TASK REQUIREMENTS: The expected output is exactly the lines below, starting at the line with "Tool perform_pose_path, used" and ending at the line with "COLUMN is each", both included; no other line belongs in it.

PROVIDED MATERIAL:
···
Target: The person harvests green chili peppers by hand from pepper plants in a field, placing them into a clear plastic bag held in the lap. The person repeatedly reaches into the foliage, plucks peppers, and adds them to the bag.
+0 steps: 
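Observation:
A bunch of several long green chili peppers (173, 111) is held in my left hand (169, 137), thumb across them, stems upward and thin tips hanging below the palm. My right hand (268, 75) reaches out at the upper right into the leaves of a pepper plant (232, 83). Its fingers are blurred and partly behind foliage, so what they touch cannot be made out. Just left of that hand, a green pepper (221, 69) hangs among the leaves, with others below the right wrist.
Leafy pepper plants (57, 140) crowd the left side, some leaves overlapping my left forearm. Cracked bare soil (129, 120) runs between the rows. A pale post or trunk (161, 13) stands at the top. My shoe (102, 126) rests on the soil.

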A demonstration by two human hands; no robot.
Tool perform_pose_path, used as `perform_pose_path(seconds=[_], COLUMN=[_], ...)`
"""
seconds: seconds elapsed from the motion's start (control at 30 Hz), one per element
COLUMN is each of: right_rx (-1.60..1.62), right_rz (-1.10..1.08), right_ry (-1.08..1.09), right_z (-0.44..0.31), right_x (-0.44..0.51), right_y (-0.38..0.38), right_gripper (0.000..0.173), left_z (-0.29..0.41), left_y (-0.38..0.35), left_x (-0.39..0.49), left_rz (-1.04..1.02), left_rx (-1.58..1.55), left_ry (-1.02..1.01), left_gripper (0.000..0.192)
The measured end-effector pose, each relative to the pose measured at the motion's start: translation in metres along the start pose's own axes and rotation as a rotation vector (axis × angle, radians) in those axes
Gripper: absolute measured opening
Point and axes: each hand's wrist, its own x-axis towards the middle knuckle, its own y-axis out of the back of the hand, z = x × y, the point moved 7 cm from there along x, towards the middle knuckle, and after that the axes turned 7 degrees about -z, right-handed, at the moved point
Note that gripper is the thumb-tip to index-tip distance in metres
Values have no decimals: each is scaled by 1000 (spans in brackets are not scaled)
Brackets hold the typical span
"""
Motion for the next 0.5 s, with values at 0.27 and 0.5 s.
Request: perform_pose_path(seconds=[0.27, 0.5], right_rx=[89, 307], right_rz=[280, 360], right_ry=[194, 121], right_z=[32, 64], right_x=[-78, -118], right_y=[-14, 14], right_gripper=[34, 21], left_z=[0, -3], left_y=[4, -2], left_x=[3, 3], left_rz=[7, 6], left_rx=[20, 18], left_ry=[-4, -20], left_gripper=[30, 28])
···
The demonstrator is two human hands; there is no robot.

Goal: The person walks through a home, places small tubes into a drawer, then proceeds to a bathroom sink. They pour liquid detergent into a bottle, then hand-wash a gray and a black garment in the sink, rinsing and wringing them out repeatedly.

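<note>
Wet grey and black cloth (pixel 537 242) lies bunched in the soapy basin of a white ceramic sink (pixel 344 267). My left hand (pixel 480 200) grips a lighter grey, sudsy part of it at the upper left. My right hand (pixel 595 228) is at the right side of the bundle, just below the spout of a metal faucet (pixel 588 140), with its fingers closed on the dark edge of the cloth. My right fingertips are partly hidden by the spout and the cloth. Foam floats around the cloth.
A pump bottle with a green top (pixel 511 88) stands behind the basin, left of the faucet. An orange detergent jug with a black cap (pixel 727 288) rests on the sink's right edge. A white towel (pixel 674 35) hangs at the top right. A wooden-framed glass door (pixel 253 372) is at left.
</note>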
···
TASK OUTPUT:
Tool perform_pose_path, used as `perform_pose_path(seconds=[_], COLUMN=[_], ...)`
"""
seconds: seconds elapsed from the motion's start (control at 30 Hz), one per element
COLUMN is each of: right_rx (-1.60..1.62), right_rz (-1.10..1.08), right_ry (-1.08..1.09), right_z (-0.44..0.31), right_x (-0.44..0.51), right_y (-0.38..0.38), right_gripper (0.000..0.173), left_z (-0.29..0.41), left_y (-0.38..0.35), left_x (-0.39..0.49), left_rz (-1.04..1.02), left_rx (-1.58..1.55), left_ry (-1.02..1.01), left_gripper (0.000..0.192)

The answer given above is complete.